Hii!
Today in my The Search For Better Health exam there was a multiple choice question showing a picture of Pasteur's experiment being modelled, and there were 2 answers (the other 2 were silly answers) I'm confused about.
The diagram showed two flasks containing broth (one broken, one unbroken) being boiled and the question was 'How is this experiment valid' or something and the two answers were:
c) The use of a control
d) The heat used to boil the broth
I chose C but I don't know if I should have chosen D smh since IDEK if there was a control rip
(C) is the correct answer but it's important to understand the full scope of what you are dealing with. Validity, in first hand investigations, is determined by how well you control all the variables that could possibly impact on the experiment. For example if you wanted to test the effect of 'variable Y' on 'variable Z', then A, B, C, .... X must be controlled. If any factor of A, B, C, ... X is NOT kept constant, then you are now NOT testing the effect of Y on Z - you'll actually be measuring the effect of Y and B on Z etc - not your aim, not valid.
The next thing is about the idea of a 'control' and a 'test' version - in this case the intact and broken glass. This is to with VALIDITY - not reliability.

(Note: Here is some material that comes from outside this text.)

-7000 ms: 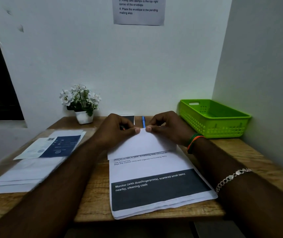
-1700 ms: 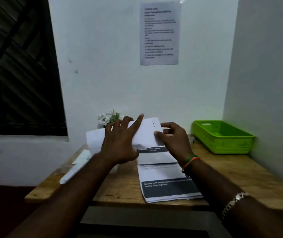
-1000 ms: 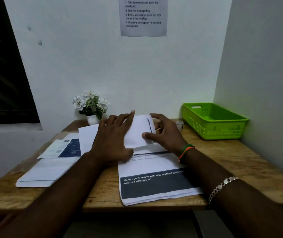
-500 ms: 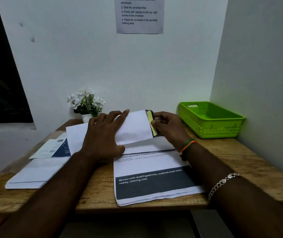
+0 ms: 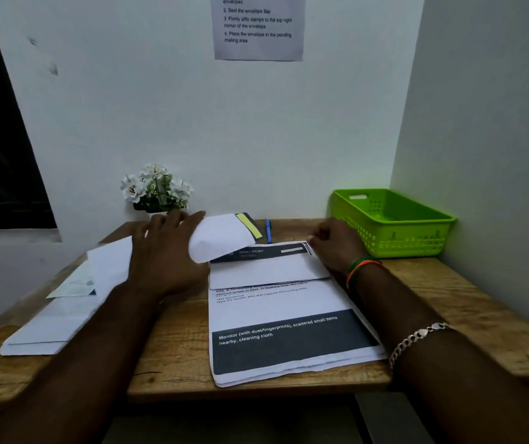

Here's why:
Our test is investigating the effect of 'Variable X - air exposure' on 'Variable Y - microbial growth in broth'. Our CONTROL is testing 'Variable Y - microbial growth in broth' WITHOUT changing 'Variable X - air exposure' so that we can compare the two later on. This is validity - testing your aim - being able to compare an unchanged with something you've changed (i.e. broken neck of flask).
Be careful not to say this has to do with reliability which, in the context of first hand investigations, is purely to do with the consistency and replicability of your results - not the nature or method of your experiment (which fall under validity always).